▶ _Exercise objective_
Your reply should be the complete data, reproduced exactly.

▶ _Information provided_
..........

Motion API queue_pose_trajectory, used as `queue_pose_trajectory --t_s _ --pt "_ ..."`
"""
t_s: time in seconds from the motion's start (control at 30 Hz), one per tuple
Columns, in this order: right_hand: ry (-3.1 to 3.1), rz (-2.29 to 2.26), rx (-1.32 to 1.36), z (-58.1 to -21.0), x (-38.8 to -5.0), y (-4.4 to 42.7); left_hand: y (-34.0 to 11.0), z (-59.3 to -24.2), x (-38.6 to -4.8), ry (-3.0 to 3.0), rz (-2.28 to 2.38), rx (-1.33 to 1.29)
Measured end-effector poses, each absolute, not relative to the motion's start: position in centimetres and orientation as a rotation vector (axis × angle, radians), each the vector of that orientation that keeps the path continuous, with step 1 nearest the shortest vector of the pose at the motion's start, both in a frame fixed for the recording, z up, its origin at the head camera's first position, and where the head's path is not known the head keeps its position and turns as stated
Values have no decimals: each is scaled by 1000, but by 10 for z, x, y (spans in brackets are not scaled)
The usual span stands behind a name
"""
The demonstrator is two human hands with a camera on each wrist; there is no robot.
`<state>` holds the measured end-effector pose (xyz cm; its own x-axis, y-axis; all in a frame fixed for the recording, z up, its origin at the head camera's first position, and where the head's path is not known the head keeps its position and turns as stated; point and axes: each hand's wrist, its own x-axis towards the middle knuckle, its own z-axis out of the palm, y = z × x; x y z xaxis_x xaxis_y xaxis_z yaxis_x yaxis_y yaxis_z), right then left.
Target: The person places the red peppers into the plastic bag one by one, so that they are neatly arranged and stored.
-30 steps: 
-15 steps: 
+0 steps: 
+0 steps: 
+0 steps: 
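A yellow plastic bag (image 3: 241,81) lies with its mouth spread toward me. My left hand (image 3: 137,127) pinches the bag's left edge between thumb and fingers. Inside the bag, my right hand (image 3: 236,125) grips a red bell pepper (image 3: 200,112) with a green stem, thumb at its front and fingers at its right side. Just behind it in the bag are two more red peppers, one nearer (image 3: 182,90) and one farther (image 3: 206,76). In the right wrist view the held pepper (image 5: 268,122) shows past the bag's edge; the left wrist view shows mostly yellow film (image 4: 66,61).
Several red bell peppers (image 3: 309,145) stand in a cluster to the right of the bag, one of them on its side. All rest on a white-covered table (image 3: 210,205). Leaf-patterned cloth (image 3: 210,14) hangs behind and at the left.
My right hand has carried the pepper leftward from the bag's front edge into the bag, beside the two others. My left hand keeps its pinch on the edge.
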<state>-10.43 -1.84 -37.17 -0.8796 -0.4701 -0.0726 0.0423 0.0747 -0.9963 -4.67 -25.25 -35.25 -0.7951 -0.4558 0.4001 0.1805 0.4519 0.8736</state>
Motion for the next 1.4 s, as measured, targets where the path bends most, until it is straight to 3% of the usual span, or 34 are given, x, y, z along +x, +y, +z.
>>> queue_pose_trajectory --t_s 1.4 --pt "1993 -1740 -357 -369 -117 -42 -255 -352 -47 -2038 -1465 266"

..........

▶ _Solution to the problem_
Motion API queue_pose_trajectory, used as `queue_pose_trajectory --t_s _ --pt "_ ..."`
"""
t_s: time in seconds from the motion's start (control at 30 Hz), one per tuple
Columns, in this order: right_hand: ry (-3.1 to 3.1), rz (-2.29 to 2.26), rx (-1.32 to 1.36), z (-58.1 to -21.0), x (-38.8 to -5.0), y (-4.4 to 42.7); left_hand: y (-34.0 to 11.0), z (-59.3 to -24.2), x (-38.6 to -4.8), ry (-3.0 to 3.0), rz (-2.28 to 2.38), rx (-1.33 to 1.29)
Measured end-effector poses, each absolute, not relative to the motion's start: position in centimetres and orientation as a rotation vector (axis × angle, radians), each the vector of that orientation that keeps the path continuous, with step 1 nearest the shortest vector of the pose at the motion's start, both in a frame fixed for the recording, z up, its origin at the head camera's first position, and where the head's path is not known the head keeps its position and turns as stated
Values have no decimals: each is scaled by 1000, but by 10 for z, x, y (spans in brackets are not scaled)
The usual span stands behind a name
"""
The demonstrator is two human hands with a camera on each wrist; there is no robot.
`<state>` holds the measured end-effector pose (xyz cm; its own x-axis, y-axis; all in a frame fixed for the recording, z up, its origin at the head camera's first position, and where the head's path is not known the head keeps its position and turns as stated; point and axes: each hand's wrist, its own x-axis towards the middle knuckle, its own z-axis out of the palm, y = z × x; x y z xaxis_x xaxis_y xaxis_z yaxis_x yaxis_y yaxis_z), right then left.
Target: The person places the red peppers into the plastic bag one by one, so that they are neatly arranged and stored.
-30 steps: 
-15 steps: 
+0 steps: 
+0 steps: 
+0 steps: 
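A yellow plastic bag (image 3: 241,81) lies with its mouth spread toward me. My left hand (image 3: 137,127) pinches the bag's left edge between thumb and fingers. Inside the bag, my right hand (image 3: 236,125) grips a red bell pepper (image 3: 200,112) with a green stem, thumb at its front and fingers at its right side. Just behind it in the bag are two more red peppers, one nearer (image 3: 182,90) and one farther (image 3: 206,76). In the right wrist view the held pepper (image 5: 268,122) shows past the bag's edge; the left wrist view shows mostly yellow film (image 4: 66,61).
Several red bell peppers (image 3: 309,145) stand in a cluster to the right of the bag, one of them on its side. All rest on a white-covered table (image 3: 210,205). Leaf-patterned cloth (image 3: 210,14) hangs behind and at the left.
My right hand has carried the pepper leftward from the bag's front edge into the bag, beside the two others. My left hand keeps its pinch on the edge.
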<state>-10.43 -1.84 -37.17 -0.8796 -0.4701 -0.0726 0.0423 0.0747 -0.9963 -4.67 -25.25 -35.25 -0.7951 -0.4558 0.4001 0.1805 0.4519 0.8736</state>
Motion for the next 1.4 s, as measured, targets where the path bends most, until it is straight to 3% of the usual span, or 34 are given, x, y, z along +x, +y, +z.
>>> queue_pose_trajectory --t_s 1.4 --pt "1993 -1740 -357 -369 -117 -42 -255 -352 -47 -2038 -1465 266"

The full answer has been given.